On the way back to Kyiv, along the Hostomel highway — still striking for the ruins lining both sides — Zhanna, at the wheel of her “Marusia”, gives a sad smile.
“That’s exactly how I was driving to Kyiv for work on 24 February, right at the start of the full-scale invasion. Work was work, after all. And coming towards me were three lanes of cars full of people leaving Kyiv. They were rushing to what they thought were our ‘safer’ places”
P.S. In the final days of November this year, I read news from Irpin that stopped me cold
There were names of three young men: Artur Baranets (born 7 March 2000), Ruslan Filipenko (born 12 January 2000), and Oleksiy Yashchenko (born 13 June 2001).
Three friends — all very young, tall, strong and brave — who in February and March 2022 voluntarily joined Irpin’s Territorial Defence. They evacuated civilians, delivered food, manned checkpoints; they did whatever was needed to defend their city. On 2 March 2022, their car came under fire from a Russian tank between Vorzel and Mykhailivka-Rubezhivka. Later, videos of interrogations emerged showing Artur and Ruslan still alive, footage that kept their families clinging to the hope that the boys were being held as prisoners.

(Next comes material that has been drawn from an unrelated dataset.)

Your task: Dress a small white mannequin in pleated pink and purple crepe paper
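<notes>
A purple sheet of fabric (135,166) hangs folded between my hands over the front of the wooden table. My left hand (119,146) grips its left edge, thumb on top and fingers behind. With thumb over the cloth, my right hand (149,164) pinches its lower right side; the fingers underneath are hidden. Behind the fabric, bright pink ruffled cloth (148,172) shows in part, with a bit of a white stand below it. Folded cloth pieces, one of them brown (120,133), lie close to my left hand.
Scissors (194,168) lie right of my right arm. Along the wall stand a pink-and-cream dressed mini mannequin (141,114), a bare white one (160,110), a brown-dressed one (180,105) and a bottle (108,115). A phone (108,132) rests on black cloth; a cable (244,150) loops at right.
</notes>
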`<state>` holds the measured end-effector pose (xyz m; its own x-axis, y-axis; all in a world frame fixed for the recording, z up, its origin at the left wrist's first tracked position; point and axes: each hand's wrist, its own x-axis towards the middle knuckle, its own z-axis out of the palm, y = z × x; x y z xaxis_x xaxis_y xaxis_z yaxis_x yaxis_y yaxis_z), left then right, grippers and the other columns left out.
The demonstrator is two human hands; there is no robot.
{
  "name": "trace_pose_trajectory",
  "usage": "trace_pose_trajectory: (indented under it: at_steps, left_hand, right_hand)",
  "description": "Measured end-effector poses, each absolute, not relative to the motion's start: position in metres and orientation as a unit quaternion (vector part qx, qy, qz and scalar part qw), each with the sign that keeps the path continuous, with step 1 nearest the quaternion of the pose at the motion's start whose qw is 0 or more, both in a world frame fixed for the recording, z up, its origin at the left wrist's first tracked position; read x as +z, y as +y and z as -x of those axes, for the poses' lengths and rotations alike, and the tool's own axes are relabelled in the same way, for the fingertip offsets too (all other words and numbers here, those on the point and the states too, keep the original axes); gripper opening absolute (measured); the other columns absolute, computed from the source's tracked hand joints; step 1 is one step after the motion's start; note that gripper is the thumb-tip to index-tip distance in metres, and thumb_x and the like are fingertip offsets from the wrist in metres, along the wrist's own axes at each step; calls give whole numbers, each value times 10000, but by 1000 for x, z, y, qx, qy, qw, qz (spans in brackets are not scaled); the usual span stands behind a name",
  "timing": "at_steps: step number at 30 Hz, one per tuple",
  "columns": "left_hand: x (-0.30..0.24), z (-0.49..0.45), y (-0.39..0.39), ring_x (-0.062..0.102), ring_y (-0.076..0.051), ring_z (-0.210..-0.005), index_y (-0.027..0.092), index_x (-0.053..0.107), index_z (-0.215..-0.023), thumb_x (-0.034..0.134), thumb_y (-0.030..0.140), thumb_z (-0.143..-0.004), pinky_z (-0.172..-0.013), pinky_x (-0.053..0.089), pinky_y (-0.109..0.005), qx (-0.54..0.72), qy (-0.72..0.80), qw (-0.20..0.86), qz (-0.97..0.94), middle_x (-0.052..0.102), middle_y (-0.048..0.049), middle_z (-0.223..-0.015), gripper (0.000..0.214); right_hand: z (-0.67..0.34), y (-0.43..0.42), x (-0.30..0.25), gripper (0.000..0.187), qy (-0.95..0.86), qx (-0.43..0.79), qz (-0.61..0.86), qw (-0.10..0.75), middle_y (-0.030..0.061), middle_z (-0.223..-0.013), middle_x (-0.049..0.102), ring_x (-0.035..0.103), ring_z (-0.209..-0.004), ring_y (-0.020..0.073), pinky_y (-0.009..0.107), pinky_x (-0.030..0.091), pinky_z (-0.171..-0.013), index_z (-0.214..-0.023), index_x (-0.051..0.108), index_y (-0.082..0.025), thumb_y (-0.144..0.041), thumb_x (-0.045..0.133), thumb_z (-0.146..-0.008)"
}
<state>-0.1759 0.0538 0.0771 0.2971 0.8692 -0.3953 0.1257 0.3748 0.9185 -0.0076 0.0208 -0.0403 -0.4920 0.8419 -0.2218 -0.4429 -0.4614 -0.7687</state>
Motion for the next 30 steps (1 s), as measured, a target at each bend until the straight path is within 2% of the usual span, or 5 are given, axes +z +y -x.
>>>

“For almost four years we believed they were in captivity… that they were alive somewhere,” Artur Baranets’ mother wrote. “But it turned out the Russians tortured them, killed them and burned them.” For nearly four years, the families searched for their sons — writing to every authority, collecting testimonies, grasping at every thread of hope. DNA tests eventually confirmed the truth: the bodies of three people tortured, killed and burned by Russian forces at Hostomel Airport in early March 2022 were indeed Ruslan, Artur and Oleksiy.
Today, the community laid its Heroes to rest.